> _What needs to be done_
If a line in the data below contains "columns", copy it.

> _Available data_
---
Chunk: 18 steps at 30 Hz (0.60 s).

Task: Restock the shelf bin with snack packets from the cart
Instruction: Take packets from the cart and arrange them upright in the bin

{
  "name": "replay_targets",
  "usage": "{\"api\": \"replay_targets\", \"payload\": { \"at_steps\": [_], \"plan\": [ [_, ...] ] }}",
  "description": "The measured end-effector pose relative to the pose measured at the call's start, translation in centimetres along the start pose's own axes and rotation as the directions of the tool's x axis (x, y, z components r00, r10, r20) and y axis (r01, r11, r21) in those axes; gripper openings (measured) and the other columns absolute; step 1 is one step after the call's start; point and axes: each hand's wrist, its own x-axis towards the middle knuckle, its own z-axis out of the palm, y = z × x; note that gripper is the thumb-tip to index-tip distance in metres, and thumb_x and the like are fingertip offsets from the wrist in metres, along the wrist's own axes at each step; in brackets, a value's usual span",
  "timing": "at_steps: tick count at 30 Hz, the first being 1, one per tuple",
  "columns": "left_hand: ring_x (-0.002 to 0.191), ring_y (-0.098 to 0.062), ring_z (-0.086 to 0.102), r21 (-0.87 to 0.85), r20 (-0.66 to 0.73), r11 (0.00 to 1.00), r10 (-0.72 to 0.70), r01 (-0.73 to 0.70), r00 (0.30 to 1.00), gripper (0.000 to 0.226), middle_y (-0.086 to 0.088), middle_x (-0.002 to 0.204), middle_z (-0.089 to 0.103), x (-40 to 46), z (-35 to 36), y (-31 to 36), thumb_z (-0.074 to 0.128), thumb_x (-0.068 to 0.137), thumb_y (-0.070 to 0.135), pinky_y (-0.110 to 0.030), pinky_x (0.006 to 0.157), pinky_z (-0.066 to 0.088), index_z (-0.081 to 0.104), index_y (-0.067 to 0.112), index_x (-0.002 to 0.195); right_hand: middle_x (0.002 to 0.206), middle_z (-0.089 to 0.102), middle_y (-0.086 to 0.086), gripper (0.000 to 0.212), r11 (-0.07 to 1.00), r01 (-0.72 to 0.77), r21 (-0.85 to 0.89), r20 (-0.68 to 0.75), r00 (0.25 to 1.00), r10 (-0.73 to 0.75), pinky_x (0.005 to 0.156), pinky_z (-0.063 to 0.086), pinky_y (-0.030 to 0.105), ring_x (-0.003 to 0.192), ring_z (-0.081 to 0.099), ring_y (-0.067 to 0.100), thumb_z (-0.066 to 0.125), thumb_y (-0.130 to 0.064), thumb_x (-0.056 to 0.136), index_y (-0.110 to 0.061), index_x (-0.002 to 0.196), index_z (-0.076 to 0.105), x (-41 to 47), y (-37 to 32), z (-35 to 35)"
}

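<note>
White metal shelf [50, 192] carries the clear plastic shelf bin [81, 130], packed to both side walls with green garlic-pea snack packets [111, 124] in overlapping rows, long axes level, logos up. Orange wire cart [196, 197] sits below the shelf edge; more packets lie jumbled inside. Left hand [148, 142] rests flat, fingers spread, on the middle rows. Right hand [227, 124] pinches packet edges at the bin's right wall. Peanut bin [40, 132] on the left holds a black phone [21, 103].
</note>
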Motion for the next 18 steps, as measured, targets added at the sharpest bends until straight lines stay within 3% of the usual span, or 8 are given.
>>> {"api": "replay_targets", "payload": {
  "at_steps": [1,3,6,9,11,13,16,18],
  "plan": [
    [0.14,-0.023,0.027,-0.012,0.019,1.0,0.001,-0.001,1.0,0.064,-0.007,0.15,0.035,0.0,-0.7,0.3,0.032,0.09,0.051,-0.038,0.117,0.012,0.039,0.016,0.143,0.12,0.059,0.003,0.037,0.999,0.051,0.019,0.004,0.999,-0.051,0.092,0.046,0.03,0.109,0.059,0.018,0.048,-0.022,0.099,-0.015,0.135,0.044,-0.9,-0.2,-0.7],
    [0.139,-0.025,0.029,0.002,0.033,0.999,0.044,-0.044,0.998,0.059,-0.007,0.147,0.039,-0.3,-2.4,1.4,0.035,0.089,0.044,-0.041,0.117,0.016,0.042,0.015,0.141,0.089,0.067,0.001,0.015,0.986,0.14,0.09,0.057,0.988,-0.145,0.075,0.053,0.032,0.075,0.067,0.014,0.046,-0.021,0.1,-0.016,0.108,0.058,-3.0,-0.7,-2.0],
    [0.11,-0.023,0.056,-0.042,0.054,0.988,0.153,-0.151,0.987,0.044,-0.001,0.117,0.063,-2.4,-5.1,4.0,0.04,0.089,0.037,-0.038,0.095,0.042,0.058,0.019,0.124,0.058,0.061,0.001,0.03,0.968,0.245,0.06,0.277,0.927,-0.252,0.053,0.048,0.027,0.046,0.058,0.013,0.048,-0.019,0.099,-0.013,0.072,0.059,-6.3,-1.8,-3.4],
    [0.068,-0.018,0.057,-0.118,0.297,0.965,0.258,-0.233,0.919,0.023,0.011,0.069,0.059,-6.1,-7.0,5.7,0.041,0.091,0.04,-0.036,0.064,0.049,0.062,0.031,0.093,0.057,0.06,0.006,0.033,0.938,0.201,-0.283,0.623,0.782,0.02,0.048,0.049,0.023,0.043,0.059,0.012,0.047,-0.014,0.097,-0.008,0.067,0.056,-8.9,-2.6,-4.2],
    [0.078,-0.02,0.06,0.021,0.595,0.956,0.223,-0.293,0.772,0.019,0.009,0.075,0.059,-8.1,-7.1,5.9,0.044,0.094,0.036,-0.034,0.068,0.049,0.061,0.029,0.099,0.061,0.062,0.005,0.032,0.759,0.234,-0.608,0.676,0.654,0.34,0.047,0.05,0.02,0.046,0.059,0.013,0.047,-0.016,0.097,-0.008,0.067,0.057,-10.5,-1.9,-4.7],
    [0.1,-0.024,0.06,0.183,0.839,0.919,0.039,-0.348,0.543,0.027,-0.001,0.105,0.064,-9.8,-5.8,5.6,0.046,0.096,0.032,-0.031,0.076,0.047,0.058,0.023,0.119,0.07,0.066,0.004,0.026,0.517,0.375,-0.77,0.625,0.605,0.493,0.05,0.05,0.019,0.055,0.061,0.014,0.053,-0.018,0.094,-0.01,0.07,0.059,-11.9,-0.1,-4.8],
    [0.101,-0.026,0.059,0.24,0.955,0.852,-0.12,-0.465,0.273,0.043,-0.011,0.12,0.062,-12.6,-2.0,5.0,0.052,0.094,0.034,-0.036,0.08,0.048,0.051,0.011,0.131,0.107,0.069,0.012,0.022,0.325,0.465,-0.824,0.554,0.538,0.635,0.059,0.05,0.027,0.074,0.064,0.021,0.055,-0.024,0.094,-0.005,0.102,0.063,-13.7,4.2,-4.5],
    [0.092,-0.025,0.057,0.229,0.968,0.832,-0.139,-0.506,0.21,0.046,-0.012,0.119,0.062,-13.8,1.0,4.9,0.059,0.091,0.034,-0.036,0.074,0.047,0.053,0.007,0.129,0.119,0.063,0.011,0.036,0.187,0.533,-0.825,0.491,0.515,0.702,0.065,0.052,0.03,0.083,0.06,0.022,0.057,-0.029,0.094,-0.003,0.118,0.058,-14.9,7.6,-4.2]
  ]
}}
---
> _Exercise response_
  "description": "The measured end-effector pose relative to the pose measured at the call's start, translation in centimetres along the start pose's own axes and rotation as the directions of the tool's x axis (x, y, z components r00, r10, r20) and y axis (r01, r11, r21) in those axes; gripper openings (measured) and the other columns absolute; step 1 is one step after the call's start; point and axes: each hand's wrist, its own x-axis towards the middle knuckle, its own z-axis out of the palm, y = z × x; note that gripper is the thumb-tip to index-tip distance in metres, and thumb_x and the like are fingertip offsets from the wrist in metres, along the wrist's own axes at each step; in brackets, a value's usual span",
  "columns": "left_hand: ring_x (-0.002 to 0.191), ring_y (-0.098 to 0.062), ring_z (-0.086 to 0.102), r21 (-0.87 to 0.85), r20 (-0.66 to 0.73), r11 (0.00 to 1.00), r10 (-0.72 to 0.70), r01 (-0.73 to 0.70), r00 (0.30 to 1.00), gripper (0.000 to 0.226), middle_y (-0.086 to 0.088), middle_x (-0.002 to 0.204), middle_z (-0.089 to 0.103), x (-40 to 46), z (-35 to 36), y (-31 to 36), thumb_z (-0.074 to 0.128), thumb_x (-0.068 to 0.137), thumb_y (-0.070 to 0.135), pinky_y (-0.110 to 0.030), pinky_x (0.006 to 0.157), pinky_z (-0.066 to 0.088), index_z (-0.081 to 0.104), index_y (-0.067 to 0.112), index_x (-0.002 to 0.195); right_hand: middle_x (0.002 to 0.206), middle_z (-0.089 to 0.102), middle_y (-0.086 to 0.086), gripper (0.000 to 0.212), r11 (-0.07 to 1.00), r01 (-0.72 to 0.77), r21 (-0.85 to 0.89), r20 (-0.68 to 0.75), r00 (0.25 to 1.00), r10 (-0.73 to 0.75), pinky_x (0.005 to 0.156), pinky_z (-0.063 to 0.086), pinky_y (-0.030 to 0.105), ring_x (-0.003 to 0.192), ring_z (-0.081 to 0.099), ring_y (-0.067 to 0.100), thumb_z (-0.066 to 0.125), thumb_y (-0.130 to 0.064), thumb_x (-0.056 to 0.136), index_y (-0.110 to 0.061), index_x (-0.002 to 0.196), index_z (-0.076 to 0.105), x (-41 to 47), y (-37 to 32), z (-35 to 35)"

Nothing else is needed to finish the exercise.